• [ASSIGNED TASK]: Send back the data below exactly. Drop every picture.

• [INFORMATION PROVIDED]:
+--
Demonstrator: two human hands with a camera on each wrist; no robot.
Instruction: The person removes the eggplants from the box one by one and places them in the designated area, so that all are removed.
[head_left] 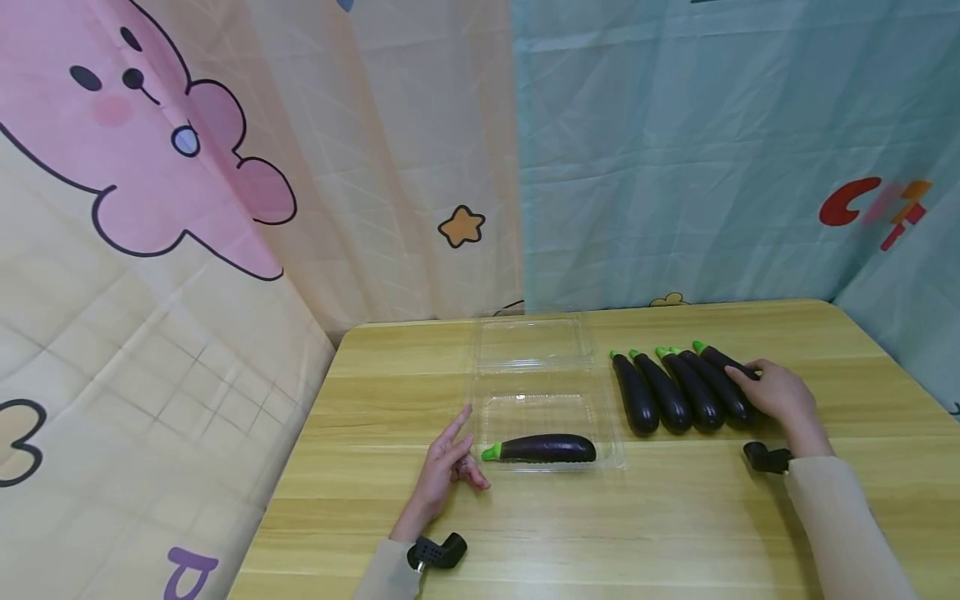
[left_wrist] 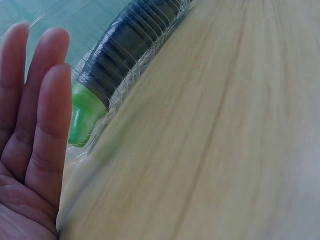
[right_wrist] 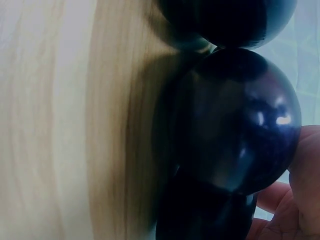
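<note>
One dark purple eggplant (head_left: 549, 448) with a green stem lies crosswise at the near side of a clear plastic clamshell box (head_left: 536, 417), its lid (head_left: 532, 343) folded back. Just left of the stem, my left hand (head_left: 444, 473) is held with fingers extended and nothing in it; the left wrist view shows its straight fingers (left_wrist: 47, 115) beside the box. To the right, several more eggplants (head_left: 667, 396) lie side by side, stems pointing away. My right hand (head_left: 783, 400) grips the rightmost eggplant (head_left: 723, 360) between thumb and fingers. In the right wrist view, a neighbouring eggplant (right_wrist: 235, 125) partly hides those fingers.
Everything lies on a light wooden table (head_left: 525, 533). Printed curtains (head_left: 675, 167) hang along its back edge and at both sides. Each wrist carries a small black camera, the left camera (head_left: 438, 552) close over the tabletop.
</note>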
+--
• [FINAL ANSWER]:
Demonstrator: two human hands with a camera on each wrist; no robot.
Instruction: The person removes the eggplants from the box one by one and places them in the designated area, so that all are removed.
[head_left] 
[left_wrist] 
[right_wrist] 
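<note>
One dark purple eggplant (head_left: 549, 448) with a green stem lies crosswise at the near side of a clear plastic clamshell box (head_left: 536, 417), its lid (head_left: 532, 343) folded back. Just left of the stem, my left hand (head_left: 444, 473) is held with fingers extended and nothing in it; the left wrist view shows its straight fingers (left_wrist: 47, 115) beside the box. To the right, several more eggplants (head_left: 667, 396) lie side by side, stems pointing away. My right hand (head_left: 783, 400) grips the rightmost eggplant (head_left: 723, 360) between thumb and fingers. In the right wrist view, a neighbouring eggplant (right_wrist: 235, 125) partly hides those fingers.
Everything lies on a light wooden table (head_left: 525, 533). Printed curtains (head_left: 675, 167) hang along its back edge and at both sides. Each wrist carries a small black camera, the left camera (head_left: 438, 552) close over the tabletop.
</note>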

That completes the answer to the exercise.